Hortelã e cominhos. As ervas melodiosas. Aromas encantadores que desabotoam a inércia do paladar. Onde caem hortelã e cominhos (separados ou em comandita), a iguaria transforma-se num manjar dos deuses. E os deuses são mestres implacáveis na correcção dos acidentes da gastronomia. Os mesmos deuses que desbravam a sua infinita bondade e compulsam a pequenez humana. Devemos uma perene vassalagem aos deuses que inventaram uma natureza tão pródiga em condimentos que dão colorido à gastronomia.
O capitalismo é sinónimo de conspiração. Os capitalistas só querem o lucro. Fazem de propósito para oprimir os desvalidos (todos os que têm condição diferente da sua). Parafraseando o venerável presidente da Venezuela, foi por causa do capitalismo que os marcianos foram extintos. Era a prova que faltava para lacrar o selo da infâmia no sistema capitalista.
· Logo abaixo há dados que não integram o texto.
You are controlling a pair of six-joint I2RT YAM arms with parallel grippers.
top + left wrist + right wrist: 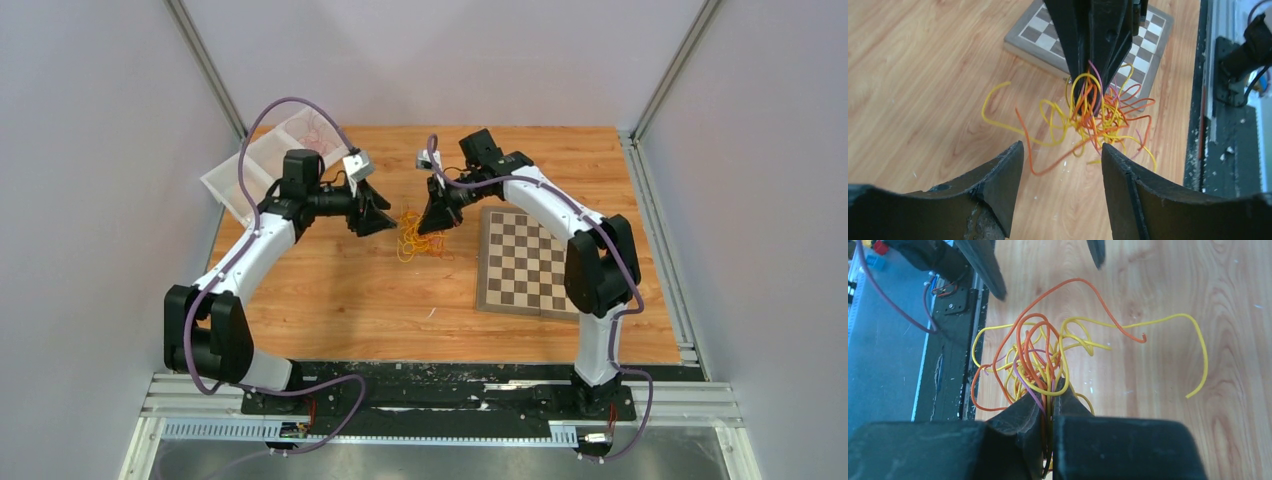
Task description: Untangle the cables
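Orange-yellow cables [418,240] hang pinched in the right gripper [1049,401] near the chessboard [525,265] edge; left gripper [1063,150] spread over wide wooden tabletop [340,300].

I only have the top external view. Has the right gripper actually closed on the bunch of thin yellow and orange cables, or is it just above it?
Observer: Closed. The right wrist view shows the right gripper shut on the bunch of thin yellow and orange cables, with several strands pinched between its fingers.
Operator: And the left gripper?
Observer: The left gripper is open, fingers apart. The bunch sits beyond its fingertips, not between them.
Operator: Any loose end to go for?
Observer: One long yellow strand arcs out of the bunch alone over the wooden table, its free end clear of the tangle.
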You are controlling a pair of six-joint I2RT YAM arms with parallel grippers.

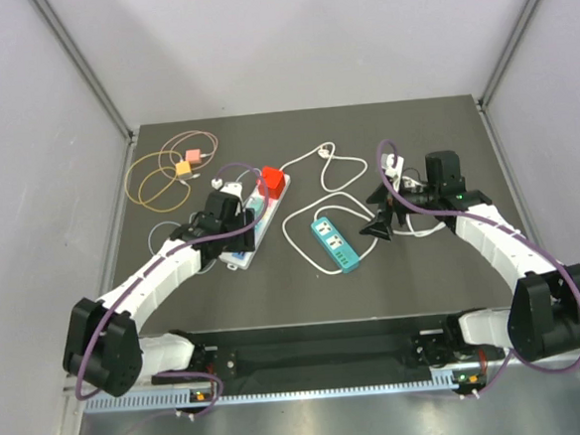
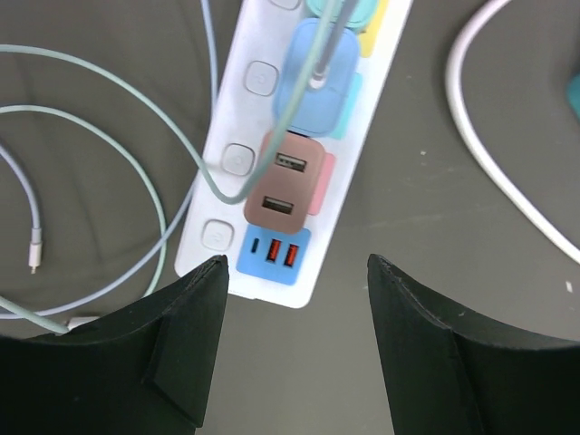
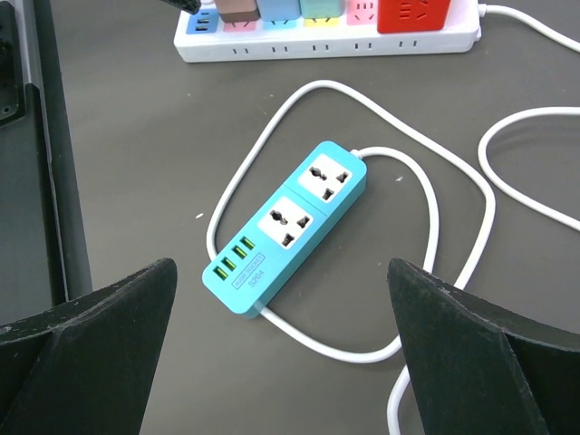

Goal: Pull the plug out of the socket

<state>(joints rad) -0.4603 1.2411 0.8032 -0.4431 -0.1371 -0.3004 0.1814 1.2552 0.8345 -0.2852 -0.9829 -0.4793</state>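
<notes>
A white power strip (image 2: 237,118) lies on the dark table. A brown USB adapter (image 2: 286,183) and a blue adapter (image 2: 317,77) with a pale cable are plugged into it. Further along the strip sits a red plug (image 1: 273,182). My left gripper (image 2: 297,263) hovers over the strip's near end. It is open, its fingertips either side of the blue USB panel, nothing between them. My right gripper (image 3: 281,263) is open wide above a teal power strip (image 3: 285,222) and holds nothing. The white strip (image 3: 326,41) shows at the top of the right wrist view.
The teal strip's white cord (image 3: 426,208) loops around it on the table. Thin pale cables (image 2: 109,163) coil left of the white strip. Orange and yellow cables (image 1: 167,171) with small plugs lie at the back left. Grey walls enclose the table.
</notes>
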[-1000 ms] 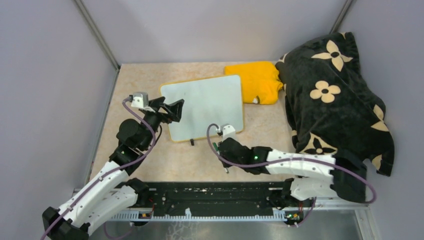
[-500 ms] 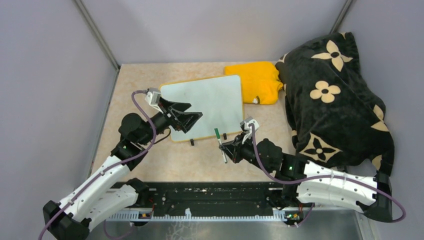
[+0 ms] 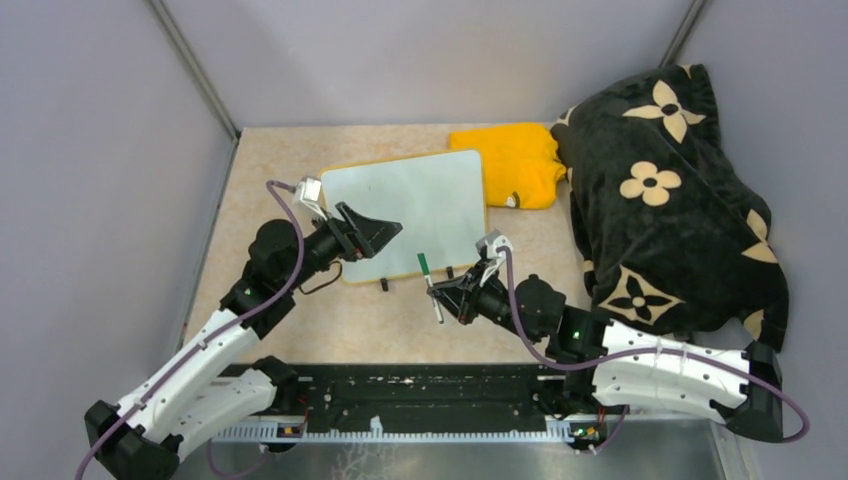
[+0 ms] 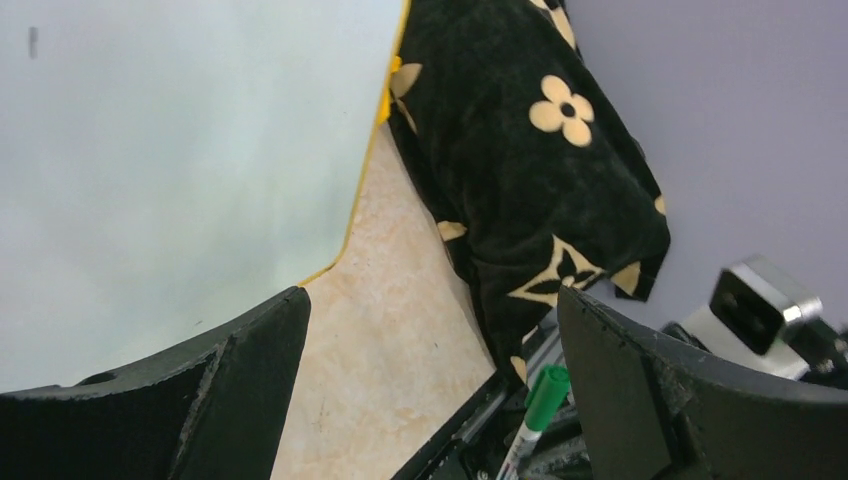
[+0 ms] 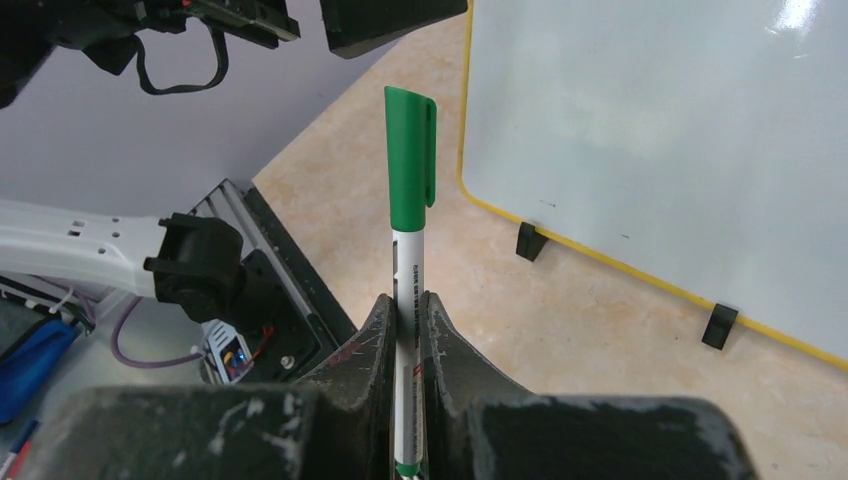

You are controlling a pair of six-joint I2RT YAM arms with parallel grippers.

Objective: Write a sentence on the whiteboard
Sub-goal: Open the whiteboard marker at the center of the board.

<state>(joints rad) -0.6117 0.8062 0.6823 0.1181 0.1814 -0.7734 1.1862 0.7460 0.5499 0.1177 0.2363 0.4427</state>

O melhor primeiro-ministro de que há conhecimento (este, o demitido). Como pode alguém entronizá-lo como pessoal irritação? Quem estaria disposto a ser permanente saco de pancada? É preciso estofo para ser vilipendiado e aguentar, com uma firmeza cobiçável, o leme num rumo reconhecido. Só ele para nos alcandorar a este invejável estatuto que somos no concerto das nações. Devia-se mudar a Constituição. Para o eternizar primeiro-ministro e impedir as perguntas incómodas dos estafermos que destilam tanta ingratidão, tão cegos que não reparam na presciência de tão notável, e injustamente deposto, governante.